Ankara'nın adı 'Atatürk' olsun


Dünün ‘postal yalayıcısı’, bugün ‘Sayın Barzani’ oldu!
‘Postal yalayıcısı’ sözü, dünün Başbakan Yardımcısı ve Hükümet Sözcüsü (bugünün TBMM Başkanı) Cemil Çiçek’e ait (2008).

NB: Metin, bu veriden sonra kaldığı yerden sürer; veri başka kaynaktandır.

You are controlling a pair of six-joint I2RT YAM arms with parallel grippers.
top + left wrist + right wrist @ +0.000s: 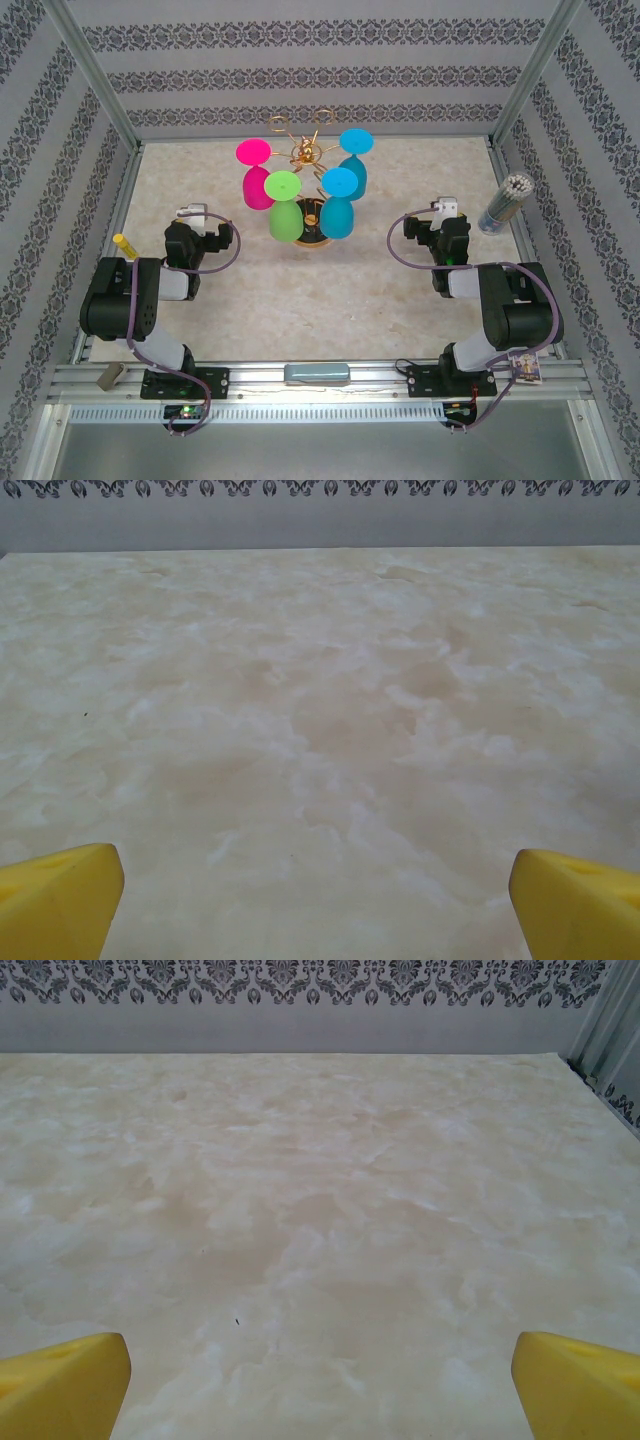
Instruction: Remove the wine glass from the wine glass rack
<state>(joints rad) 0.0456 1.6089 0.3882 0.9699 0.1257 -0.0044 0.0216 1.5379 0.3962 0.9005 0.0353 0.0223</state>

‘Sayın Barzani’ sözü ise, bugünün Başbakanı Erdoğan’a ait (13.11.2013).
Aynı Cemil Çiçek, Nisan 2009’da yerel seçimler sonrasında da Türkiye’nin bölünme tehlikesine dikkat çekmiş, mealen şöyle demişti:
“PKK’nın partisi DTP, Doğu ve Güneydoğu Anadolu’nun büyük bölümünü kazandı. Hatta Ermenistan sınırına bile dayandılar (Iğdır). Sınırlar birleşmek üzere. Bu çok büyük bir tehlikedir.” Bugün Büyük Kürdistan kurulurken, artık TBMM Başkanı olan Çiçek, bu gelişmeler karşısında ne düşünüyor, bilmiyoruz.

***

Dün, “Halka hizmet, Hakk’a hizmettir” diyerek seçim kazandılar.
Bugün, bu partinin (AKP) bir valisi artık vatandaşa ‘gavat’ (karısını satan pezevenk) diyebiliyor.
Başbakan Erdoğan ise, “Valimi yedirmem” diyerek sahip çıkıyor.

***

Dün, “Gizli ajandamız yok”, “niyet okumayın” diyorlardı; bugün, “Düşmanlarımızı sevindirmeyelim" diyerek, kendilerine oy vermeyenleri ‘düşman’ olarak niteliyorlar.

***

Dün, “Kızlarımızı okutmuyorsunuz” diyorlardı; bugün, “kızlar ve erkekler” ayrımı yapıyorlar.

***

Siz bu satırları okurken, Başbakan Diyarbakır’ı ‘ziyaret’ ediyor olacak.
Ziyaret öncesi televizyon haberlerinde şöyle deniyor:
“Billboardlara Türkçe ve Kürtçe afişler asıldı. Daha önceki ziyaretlerde olmadığı biçimde Türk bayrakları da asılıyor!”
Irak Kürdistan’ı tamamdı, şimdi Türk Kürdistan’ı kurulması için her şey yapılıyor.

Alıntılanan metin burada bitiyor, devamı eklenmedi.